Brief:
Report every line of the listing below in which the string "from" occurs.

[Opening Recorded data section]

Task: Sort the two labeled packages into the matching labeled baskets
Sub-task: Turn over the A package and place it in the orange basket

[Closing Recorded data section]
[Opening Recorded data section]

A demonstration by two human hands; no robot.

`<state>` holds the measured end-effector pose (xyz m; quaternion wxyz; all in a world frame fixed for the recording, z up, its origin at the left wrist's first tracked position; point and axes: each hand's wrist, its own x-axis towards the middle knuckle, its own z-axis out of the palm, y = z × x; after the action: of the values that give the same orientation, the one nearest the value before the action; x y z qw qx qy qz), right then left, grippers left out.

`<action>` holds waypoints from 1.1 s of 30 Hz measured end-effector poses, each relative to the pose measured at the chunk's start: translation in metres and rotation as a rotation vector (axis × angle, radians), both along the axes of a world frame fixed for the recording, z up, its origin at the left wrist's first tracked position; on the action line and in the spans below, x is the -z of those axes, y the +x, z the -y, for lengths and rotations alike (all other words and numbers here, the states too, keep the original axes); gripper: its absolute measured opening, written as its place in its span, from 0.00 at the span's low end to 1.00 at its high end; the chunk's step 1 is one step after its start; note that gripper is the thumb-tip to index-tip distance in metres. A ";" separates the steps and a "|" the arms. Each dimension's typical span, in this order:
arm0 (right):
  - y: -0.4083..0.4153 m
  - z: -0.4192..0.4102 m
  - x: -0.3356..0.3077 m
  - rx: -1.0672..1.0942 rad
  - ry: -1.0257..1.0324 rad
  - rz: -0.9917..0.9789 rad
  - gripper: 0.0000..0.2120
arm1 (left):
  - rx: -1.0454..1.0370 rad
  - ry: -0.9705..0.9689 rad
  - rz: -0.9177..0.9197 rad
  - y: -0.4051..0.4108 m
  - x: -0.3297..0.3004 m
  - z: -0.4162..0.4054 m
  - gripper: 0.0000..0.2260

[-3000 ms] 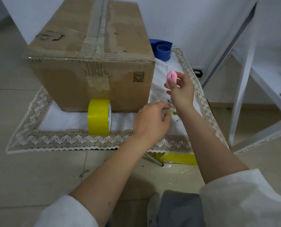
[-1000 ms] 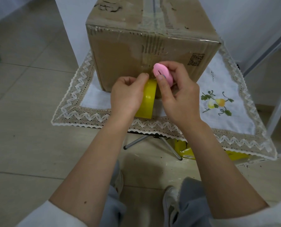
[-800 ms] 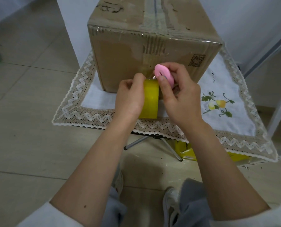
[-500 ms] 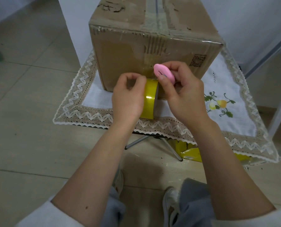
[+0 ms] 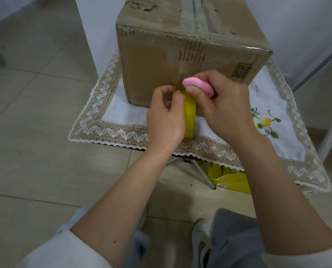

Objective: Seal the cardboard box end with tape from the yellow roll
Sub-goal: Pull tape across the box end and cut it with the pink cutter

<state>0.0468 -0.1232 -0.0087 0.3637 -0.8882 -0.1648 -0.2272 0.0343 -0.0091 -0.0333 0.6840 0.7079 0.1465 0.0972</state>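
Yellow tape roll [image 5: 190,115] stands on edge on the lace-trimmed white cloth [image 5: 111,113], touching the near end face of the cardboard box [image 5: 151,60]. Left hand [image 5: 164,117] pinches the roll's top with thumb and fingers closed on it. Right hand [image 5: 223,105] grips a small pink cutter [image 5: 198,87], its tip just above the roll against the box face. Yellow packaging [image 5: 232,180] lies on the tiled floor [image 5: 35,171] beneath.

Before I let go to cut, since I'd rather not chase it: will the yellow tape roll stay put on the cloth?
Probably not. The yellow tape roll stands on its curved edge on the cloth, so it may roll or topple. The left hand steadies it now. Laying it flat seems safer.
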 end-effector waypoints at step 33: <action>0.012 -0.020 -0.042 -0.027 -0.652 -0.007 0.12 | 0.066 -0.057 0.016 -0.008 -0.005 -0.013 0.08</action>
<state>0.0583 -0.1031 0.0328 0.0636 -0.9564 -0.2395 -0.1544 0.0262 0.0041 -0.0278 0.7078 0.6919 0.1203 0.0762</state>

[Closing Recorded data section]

Written response:
`<action>` holds waypoints from 1.1 s of 30 Hz measured end-effector poses, each relative to the pose measured at the chunk's start: translation in metres and rotation as a rotation vector (axis × angle, radians), both along the axes of a world frame fixed for the recording, z up, its origin at the left wrist's first tracked position; on the action line and in the spans below, x is the -z of those axes, y the +x, z the -y, for lengths and rotations alike (all other words and numbers here, the states too, keep the original axes); gripper: its absolute measured opening, written as its place in its span, from 0.00 at the span's low end to 1.00 at its high end; the chunk's step 1 is one step after its start; note that gripper is the thumb-tip to index-tip distance in metres. A ";" separates the steps and a "|" the arms. Each dimension's typical span, in this order:
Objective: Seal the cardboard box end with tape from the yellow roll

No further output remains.